Сколько таких тайн она носила в себе, как стакан с драгоценным напитком, наполненный до краев. Чтобы не расплескать! Обнимала за шею и шептала: еще, еще, еще. Рассказывай о том, где мы жили, – в каких дворцах, на каких планетах, внутри каких яблок, а волшебные палочки у нас были? А летать мы умели? А язык дождей понимали? Еще, еще…

У них было много общих секретов. Он так и говорил: пусть мама и бабушка не знают, это наши дела! Она, как святыню, берегла под кроватью маленькую желтую копилку, куда они вместе собирали медяки на путешествие в Африку…

И хранила все нынешние секреты, ведь папа уважал только тех, кто умеет держать слово. И она держала. Стерегла его, сидя на холодном полу, и боялась, что мама и бабушка вернутся не вовремя.


…Спустя время Лии надоело сидеть в одной позе.

Дыхание папы стало ровным, опасным. Она повернула его голову набок, чтобы в случае чего он не захлебнулся собственной слюной (ведь однажды такое уже было!). И отправилась зачеркивать ряд нарисованных утром цветов.

А потом подумала, что теперь она может взять велосипед и еще погонять на улице, пока папа не проснется и не захочет ужинать.

Она захлопнула двери и спустилась по лестнице, катя перед собой свой старый «Орленок».

На скамье все так же сидели соседки. Лия гордо провела мимо них велик и, громко свистнув, оседлала его. Покатила вниз к реке.

Движение и ветер постепенно расправляли ее съежившееся сердечко, и первая половина дня уже не казалась ей такой тяжелой и постыдной.

Она крутила педали не останавливаясь, шесть раз объехав маленькую речушку, пока на небе не появились первые звезды, а из воды не дохнуло ночной прохладой. Она бы хотела ездить так вечно, не возвращаясь в мир взрослых, пока сама не вырастет, не станет равнодушной, не получит закалку ко всякого рода проблемам и неясностям.
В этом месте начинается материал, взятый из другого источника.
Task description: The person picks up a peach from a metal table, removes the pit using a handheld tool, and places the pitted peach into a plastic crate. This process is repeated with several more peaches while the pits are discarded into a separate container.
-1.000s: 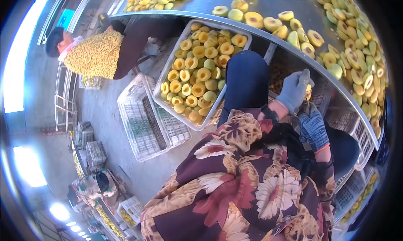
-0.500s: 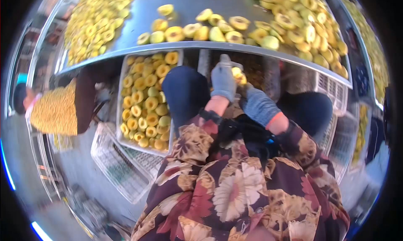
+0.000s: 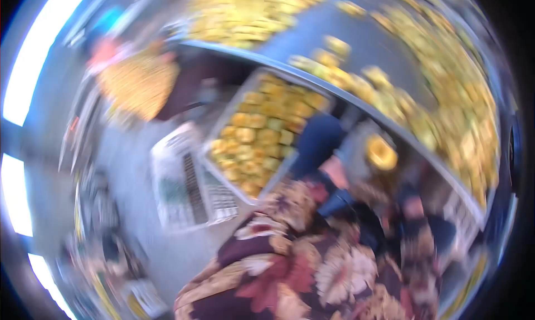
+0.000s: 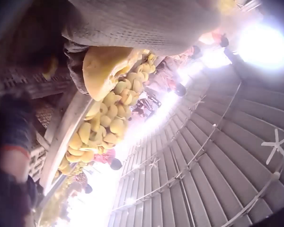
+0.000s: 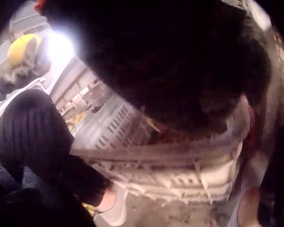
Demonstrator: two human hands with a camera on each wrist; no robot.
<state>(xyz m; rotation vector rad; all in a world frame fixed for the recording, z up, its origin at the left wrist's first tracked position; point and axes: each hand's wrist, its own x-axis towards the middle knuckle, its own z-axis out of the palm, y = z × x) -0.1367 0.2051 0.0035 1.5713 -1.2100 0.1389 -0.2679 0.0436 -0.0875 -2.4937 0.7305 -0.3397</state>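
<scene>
My left hand point(image 4: 146, 26), in a grey glove, grips a yellow peach half point(image 4: 106, 71) between thumb and fingers. In the blurred head view that peach half point(image 3: 382, 153) shows its round hollow, out in front of my knees. Lower and to the right, apart from the fruit, is my right hand point(image 4: 14, 123) in a dark glove with an orange cuff. Its glove fills the top of the right wrist view as a dark shape, and I cannot tell whether it holds anything. Below it stands a pale plastic crate point(image 5: 170, 161) with brown bits inside.
A metal-edged table point(image 3: 245, 54) carries heaps of peach halves point(image 3: 462, 125). Beside my left knee is a crate point(image 3: 207, 153) full of pitted halves, with a white crate point(image 3: 167, 197) next to it on the floor. Another person point(image 3: 136, 80) sits at the far left.
My hands, together over the fruit before, have come apart; the right has drawn down toward my lap. The peach half is now plainly visible in the left hand. The head view swung and blurred.
</scene>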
Она могла бы ехать все дальше и дальше, мимо речки, через лес – на тот его край, где ее снимет с велика прекрасный Король Изумрудного города.

Ноги Лии гудели, желудок поджимало от голода. Надо было возвращаться домой.

Она больше не могла крутить педали и повела «Орленок» вверх, чувствуя, как тяжелеют с каждым шагом растертые ноги.

У подъезда уже никто не сидел. Лия взвалила велик на плечо и медленно начала подниматься по лестнице.

Дойдя до двери – раскрасневшаяся, уставшая, с тревогой, которая вновь затрепетала и сжала ее сердце, – она прислушалась.

Тихо.

Позвонила…

Звонила и стучала ногами в дверь долго. Ей показалось – часа два, хотя прошло всего двадцать минут. Но и они показались ей вечностью. Приложила ухо к двери и услышала тот же храп. Папа еще спал. Лия пожалела, что оставила его. Наверное, он еще раз или два выходил в магазин и теперь не проснется до утра. Лия оставила велосипед у двери и вышла на улицу. Посмотрела вверх – все окна в их квартире светились!

Лия села на лавку у подъезда и решила ждать. Если папа проснется, он выключит эту иллюминацию, и тогда она снова поднимется и станет барабанить в дверь. Или папа сам выскочит на улицу искать ее и увидит, как она в темноте сидит на лавке в пустом дворе.

Сколько она просидела, Лия не знала. Она сидела и смотрела на освещенные окна своей квартиры. Еще несколько раз поднималась и стучала-звонила, прислушиваясь к храпу, и снова спускалась вниз на лавку.

Сидела, поджав ноги, растирала окоченевшие конечности и мечтала стать собакой. Если бы она была сейчас собакой, то ее ожидание было бы закономерным, необидным. Собаки могут ночевать и на улице…

– Что ты здесь делаешь так поздно? – услышала она голос.